Riskon in the News


October 18, 2001
REUTERS
“Wall Street, U.S. telecoms titans take axe to jobs”

by Noah Barkin

Wall Street financial powerhouses and some of the country's top telecoms firms took an axe to jobs this week, casting a vote of no-confidence in the slumping U.S. economy and its prospects for recovery.

Merrill Lynch and Co. Inc. (NYSE:MER-news), the top U.S. full-service brokerage, said on Thursday it had cut 2,300 jobs in the third quarter on top of the 3,800 staff cuts it announced for the first half, while Bear Stearns (NYSE:BSC-news), another brokerage, said it would trim 7 percent of its workforce, targeting reductions in its technology, trading, sales and banking departments.

Cuts in the financial sector were mirrored by the slashing of jobs in the telecoms industry, where firms have been feeling new pressure from a slowdown in spending on luxury items like high-speed Internet lines and second telephones.

BellSouth Corp. (NYSE:BLS-news), the country's third largest local telephone firm, said on Thursday it would shed 3,000 jobs, the day after long-distance giant Sprint Corp. (NYSE:FON-news) unveiled plans to cut 6,000.

Nearly 700,000 job cuts have been announced in recent months by companies around the world, with U.S. firms hardest hit amid slowing growth and plunging demand.

“In terms of the overall jobs market, particularly in the financial sector, this is as bad as we have ever seen it in terms of raw numbers of cuts and the speed with which it is being done,” said Barry Honig, President of Riskon, an executive search and consulting firm.

Merrill, which was forced from its headquarters in New York's financial district after the World Trade Center attack last month, warned that more jobs could be hit at the end of the year, when it completes a review of its business units.

“We are not sized appropriately for the times we see ahead,” Chief Executive David Komansky told investors on a conference call.

The Sept. 11 attacks have added to the woes of the financial sector, which was already facing one of its toughest periods since the Great Depression.

Some parts of the financial sector (mortgage banking and insurance services (continue to hold up well.  But the securities business, the bread and butter of many Wall Street firms, is in a tailspin.

Initial public offerings and mergers and acquisitions activity (two areas which fuelled a dazzling run for New York's financial titans during the late 1990s)have now all but dried up, leaving the sector scrambling to unwind the jobs it added at its dizzying heights.

“You ramp up when business is good, but when things slow down you throw it into reverse,” said John Challenger, head of Chicago-based international outplacement firm Challenger Gray & Christmas.

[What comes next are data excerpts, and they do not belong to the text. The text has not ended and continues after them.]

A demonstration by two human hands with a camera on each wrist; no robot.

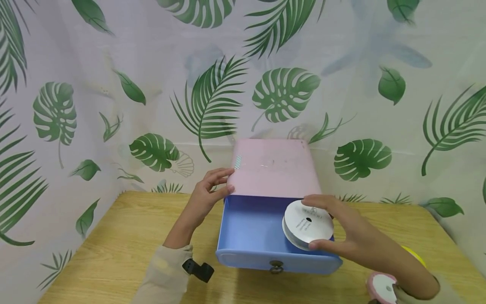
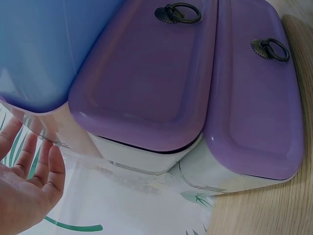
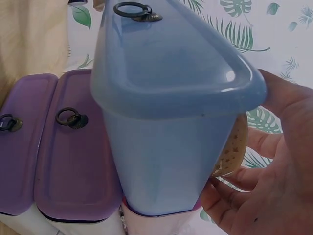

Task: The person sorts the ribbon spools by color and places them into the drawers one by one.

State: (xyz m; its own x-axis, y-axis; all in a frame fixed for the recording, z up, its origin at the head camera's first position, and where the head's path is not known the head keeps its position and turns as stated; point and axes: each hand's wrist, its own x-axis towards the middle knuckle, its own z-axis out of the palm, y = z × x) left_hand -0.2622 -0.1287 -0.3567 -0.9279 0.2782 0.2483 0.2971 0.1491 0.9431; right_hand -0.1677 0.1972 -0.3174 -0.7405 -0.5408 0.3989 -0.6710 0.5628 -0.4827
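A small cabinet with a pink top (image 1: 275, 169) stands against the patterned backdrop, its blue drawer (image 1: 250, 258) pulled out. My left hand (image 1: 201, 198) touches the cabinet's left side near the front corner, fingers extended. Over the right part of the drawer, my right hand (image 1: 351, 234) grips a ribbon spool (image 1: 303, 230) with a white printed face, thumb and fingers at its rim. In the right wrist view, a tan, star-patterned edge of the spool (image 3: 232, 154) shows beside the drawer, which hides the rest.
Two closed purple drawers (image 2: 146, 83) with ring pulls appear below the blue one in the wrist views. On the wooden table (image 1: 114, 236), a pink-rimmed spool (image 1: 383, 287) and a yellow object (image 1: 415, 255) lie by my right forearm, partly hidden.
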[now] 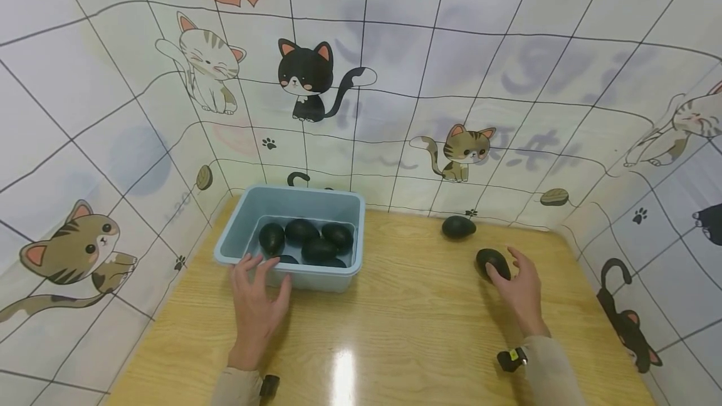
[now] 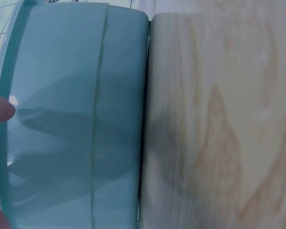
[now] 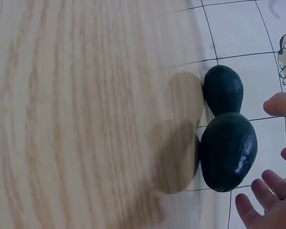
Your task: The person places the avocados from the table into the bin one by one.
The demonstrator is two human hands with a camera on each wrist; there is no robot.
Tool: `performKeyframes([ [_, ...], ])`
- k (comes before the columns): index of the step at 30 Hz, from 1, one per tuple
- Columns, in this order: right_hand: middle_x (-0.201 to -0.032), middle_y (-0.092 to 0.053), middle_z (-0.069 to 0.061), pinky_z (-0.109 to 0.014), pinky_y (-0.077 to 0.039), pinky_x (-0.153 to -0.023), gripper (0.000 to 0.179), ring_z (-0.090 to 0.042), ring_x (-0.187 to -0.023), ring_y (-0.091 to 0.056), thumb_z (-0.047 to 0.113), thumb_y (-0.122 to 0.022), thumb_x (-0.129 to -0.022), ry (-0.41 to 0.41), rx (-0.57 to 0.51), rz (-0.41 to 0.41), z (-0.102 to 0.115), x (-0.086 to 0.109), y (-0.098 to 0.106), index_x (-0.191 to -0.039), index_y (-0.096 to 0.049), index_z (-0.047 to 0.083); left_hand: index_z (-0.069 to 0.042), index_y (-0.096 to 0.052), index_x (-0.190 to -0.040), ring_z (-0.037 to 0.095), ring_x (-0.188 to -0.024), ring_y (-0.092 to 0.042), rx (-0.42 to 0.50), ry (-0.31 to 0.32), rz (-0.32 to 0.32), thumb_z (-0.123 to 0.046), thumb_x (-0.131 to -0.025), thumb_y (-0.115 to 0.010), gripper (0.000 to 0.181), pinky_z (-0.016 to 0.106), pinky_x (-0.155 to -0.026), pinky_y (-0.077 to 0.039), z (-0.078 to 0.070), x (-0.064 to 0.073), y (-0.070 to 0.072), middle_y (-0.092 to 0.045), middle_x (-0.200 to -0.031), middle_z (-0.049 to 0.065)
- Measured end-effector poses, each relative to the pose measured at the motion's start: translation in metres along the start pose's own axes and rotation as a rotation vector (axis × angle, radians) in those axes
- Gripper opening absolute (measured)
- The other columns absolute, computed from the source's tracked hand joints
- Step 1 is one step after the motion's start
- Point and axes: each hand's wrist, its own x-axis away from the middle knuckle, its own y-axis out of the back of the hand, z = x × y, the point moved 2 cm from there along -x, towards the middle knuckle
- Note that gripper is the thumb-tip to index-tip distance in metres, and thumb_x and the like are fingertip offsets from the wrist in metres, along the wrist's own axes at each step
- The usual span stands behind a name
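Observation:
Several dark green avocados [image 1: 319,249] lie in a light blue plastic bin [image 1: 316,282] at the left. My left hand [image 1: 256,296] is at the bin's near rim, fingertips over the edge and thumb in front of the wall. In the left wrist view, the thumb [image 2: 4,109] overlaps the bin's rim. At the right, my right hand [image 1: 520,287] is spread beside an avocado [image 1: 489,260] on the table, thumb at its near side. The right wrist view shows a gap between the fingers [image 3: 248,210] and this avocado [image 3: 228,152]. Another avocado [image 1: 458,227] lies behind it.
The wooden table [image 1: 406,312] backs onto a wall covering [image 1: 389,111] printed with cats and grid lines, which also encloses both sides. A small black device [image 1: 512,359] is worn on the right wrist, and another [image 1: 269,386] on the left.

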Motion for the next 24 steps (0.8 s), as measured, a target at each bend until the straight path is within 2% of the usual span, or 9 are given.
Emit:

The U.S. economy is slowing fast and the U.S. Federal Reserve has responded with nine rate cuts, bringing its key short-term rate down to 2.5 percent.

STEEPEST LOSSES IN A DECADE

Despite the Fed, the U.S. economy suffered its steepest job loss in a decade last month.  And on Thursday the U.S. Labor Department report showed that more Americans were claiming state unemployment benefits than any time in the last 18 years.

The U.S. telecommunications industry, already hurting from stiff competition and price wars, has been hit hard as corporations have scaled back their financial outlays and fired workers.

That has cut the volume of voice, data and video traffic traveling across long-distance networks, and trimmed the number of local telephone lines in use.

“We have to work harder to win a customer now because of the economic pressures even if there weren't the attacks and anxiety,” Bellsouth Chief Financial Officer Ron Dykes told Reuters.

The securities and telecoms sectors are among the worst hit but by no means the only industries undergoing major retrenchment.

Life insurer and money manager MONY Group Inc. (NYSE:MNY-news) announced job cuts of its own on Thursday, saying that sliding stock markets had hit its retail brokerage, money management and venture capital operations.

Tool and hardware maker Stanley Works (NYSE:SWK-news) said it would cut 10 percent of its workforce and Boeing Co. (NYSE:BA-news), the world's largest aerospace and defense firm, reaffirmed plans to cut 20,000 to 30,000 jobs in its commercial jet business by the end of next year.

Blue chips like Sun Microsystems Inc. (Nasdaq NM:SUNW-news), Xerox Corp. (NYSE:XRX-news) and Goodyear Tire & Rubber Co. (NYSE:GT-news) have all announced cuts in the thousands since the start of the month.

In some industries, like commercial aerospace, analysts say it is too early to look ahead to a recovery.  In others, market watchers say there is still hope for a turnaround next year.

“What I am hearing is that in the second quarter of next year firms in some sectors will be looking to expand again,” said Honig of Riskon.  “But before that they have to get through the cuts and see the end of year numbers.”